TASK OBJECTIVE -> Reproduce the listing exactly and skip over any pictures.

┌─ GIVEN MATERIAL

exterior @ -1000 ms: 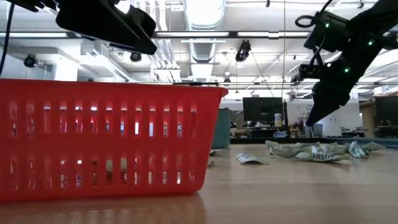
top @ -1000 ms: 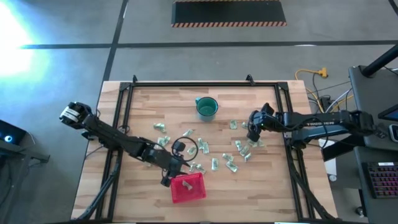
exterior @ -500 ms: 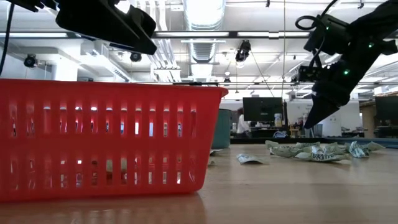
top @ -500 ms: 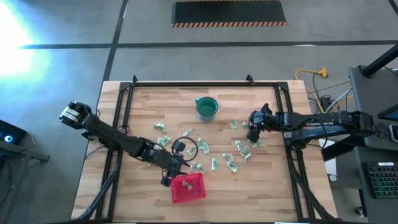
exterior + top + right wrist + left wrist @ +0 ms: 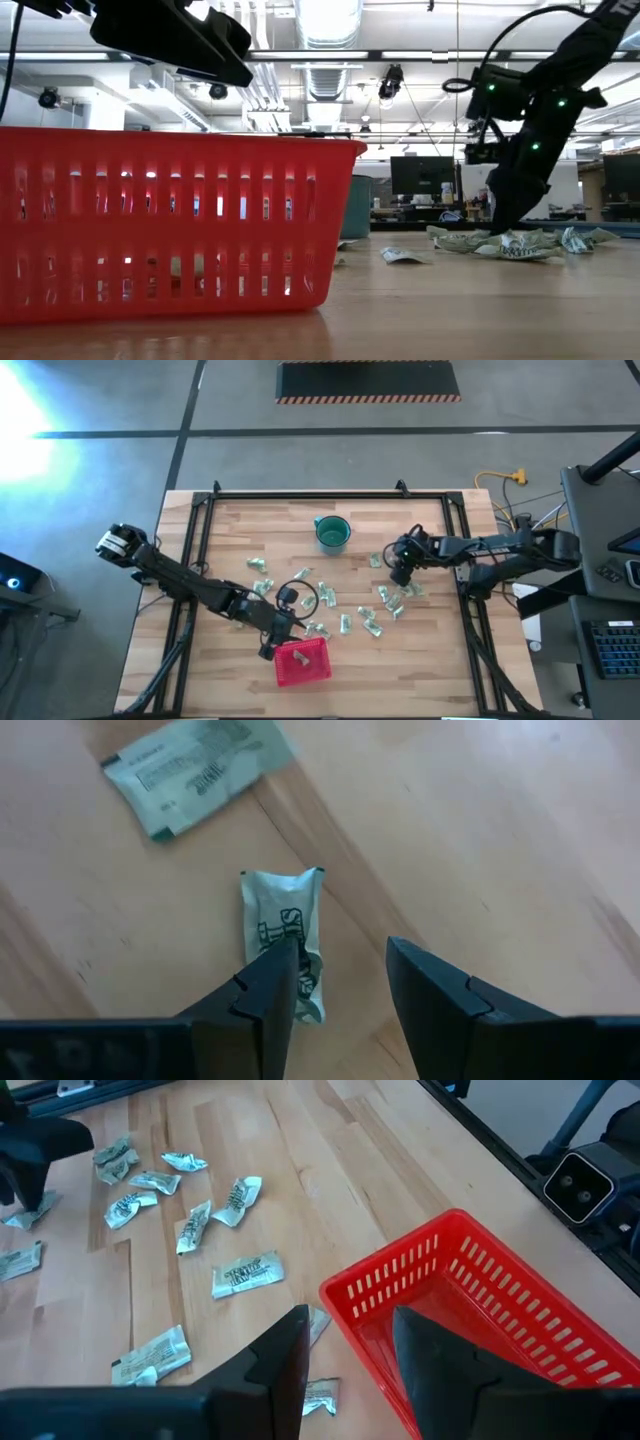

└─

ANSWER TO THE EXERCISE ->
exterior @ -1000 ms: 
top @ -1000 ms: 
exterior @ -500 ms: 
top @ -500 ms: 
exterior + top + right wrist + left wrist @ +0 ms: 

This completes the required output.